### Your goal:
A word-for-word printout of the listing below is needed.

### Data:

◇ ◇ ◇ ◇ ◇

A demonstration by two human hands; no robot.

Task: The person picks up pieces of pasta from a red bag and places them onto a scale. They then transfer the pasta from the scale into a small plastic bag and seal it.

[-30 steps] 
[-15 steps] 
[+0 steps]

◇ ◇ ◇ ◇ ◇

### Task response:
A demonstration by two human hands; no robot.

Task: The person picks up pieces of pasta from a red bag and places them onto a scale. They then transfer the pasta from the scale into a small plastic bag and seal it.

[-30 steps] 
[-15 steps] 
[+0 steps]

No more output is given for this exercise.